___ Dataset section ___

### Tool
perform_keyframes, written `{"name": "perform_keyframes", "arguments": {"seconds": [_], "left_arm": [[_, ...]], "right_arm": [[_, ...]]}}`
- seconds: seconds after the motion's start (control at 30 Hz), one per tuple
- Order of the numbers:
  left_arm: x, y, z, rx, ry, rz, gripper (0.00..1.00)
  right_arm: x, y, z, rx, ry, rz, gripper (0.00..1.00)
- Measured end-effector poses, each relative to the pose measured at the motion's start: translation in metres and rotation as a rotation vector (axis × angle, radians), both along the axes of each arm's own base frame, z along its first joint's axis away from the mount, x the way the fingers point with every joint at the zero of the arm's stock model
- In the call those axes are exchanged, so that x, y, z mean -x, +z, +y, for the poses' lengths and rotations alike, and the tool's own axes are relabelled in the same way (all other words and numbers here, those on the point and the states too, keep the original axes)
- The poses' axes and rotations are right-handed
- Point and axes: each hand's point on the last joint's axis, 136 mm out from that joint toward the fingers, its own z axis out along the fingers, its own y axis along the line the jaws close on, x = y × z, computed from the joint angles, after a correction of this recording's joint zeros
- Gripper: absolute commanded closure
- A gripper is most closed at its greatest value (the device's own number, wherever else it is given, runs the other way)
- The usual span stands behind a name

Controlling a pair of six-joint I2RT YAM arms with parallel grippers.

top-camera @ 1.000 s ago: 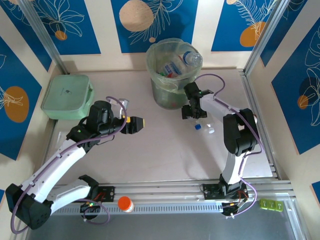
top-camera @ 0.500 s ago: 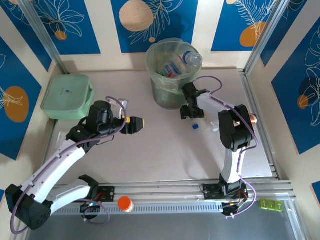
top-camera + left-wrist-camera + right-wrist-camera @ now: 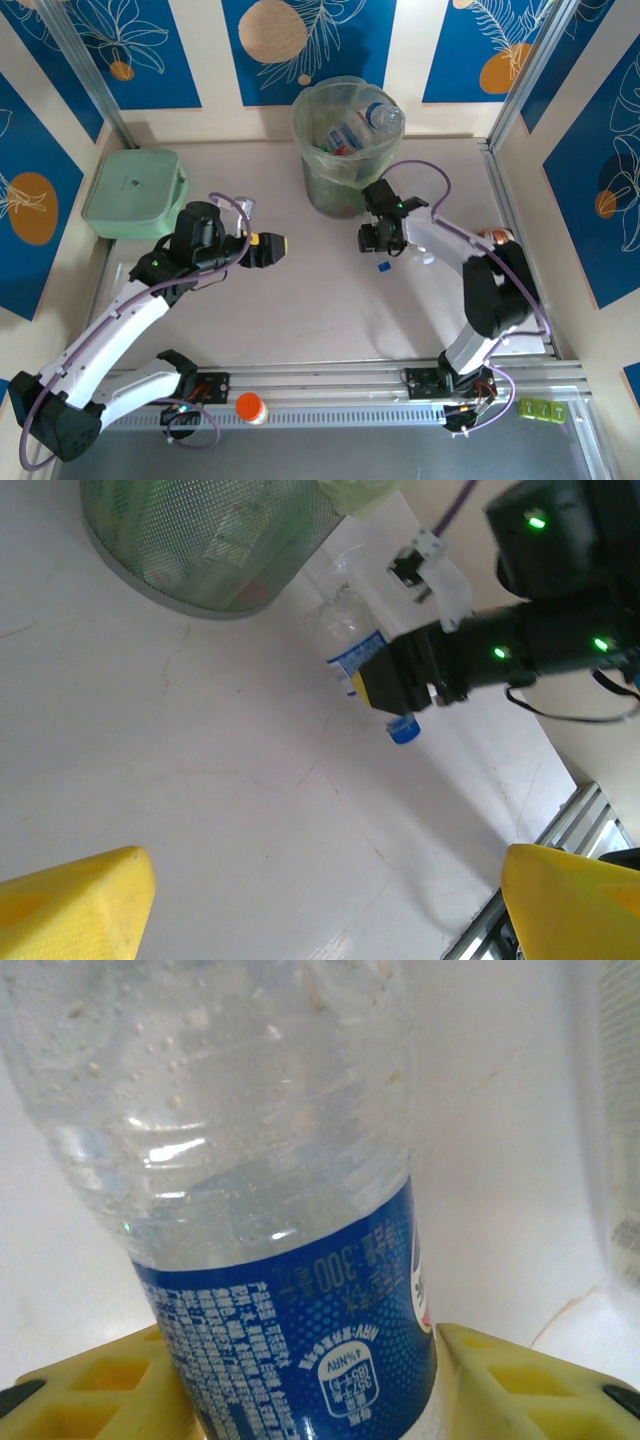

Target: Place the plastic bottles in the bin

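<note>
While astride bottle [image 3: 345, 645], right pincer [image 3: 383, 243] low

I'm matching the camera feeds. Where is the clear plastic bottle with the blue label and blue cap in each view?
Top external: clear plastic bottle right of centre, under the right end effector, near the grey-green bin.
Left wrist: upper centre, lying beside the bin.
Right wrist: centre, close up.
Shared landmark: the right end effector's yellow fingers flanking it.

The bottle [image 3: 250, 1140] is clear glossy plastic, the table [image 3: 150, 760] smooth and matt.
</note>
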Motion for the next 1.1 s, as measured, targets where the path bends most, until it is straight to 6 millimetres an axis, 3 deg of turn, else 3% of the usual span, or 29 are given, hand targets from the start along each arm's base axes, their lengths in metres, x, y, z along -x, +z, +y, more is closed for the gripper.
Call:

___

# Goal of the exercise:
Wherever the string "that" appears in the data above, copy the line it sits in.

# Answer to this task:
- In the call those axes are exchanged, so that x, y, z mean -x, +z, +y, for the poses' lengths and rotations alike, and the tool's own axes are relabelled in the same way (all other words and numbers here, those on the point and the states too, keep the original axes)
- Point and axes: each hand's point on the last joint's axis, 136 mm out from that joint toward the fingers, its own z axis out along the fingers, its own y axis along the line the jaws close on, x = y × z, computed from the joint angles, after a correction of this recording's joint zeros

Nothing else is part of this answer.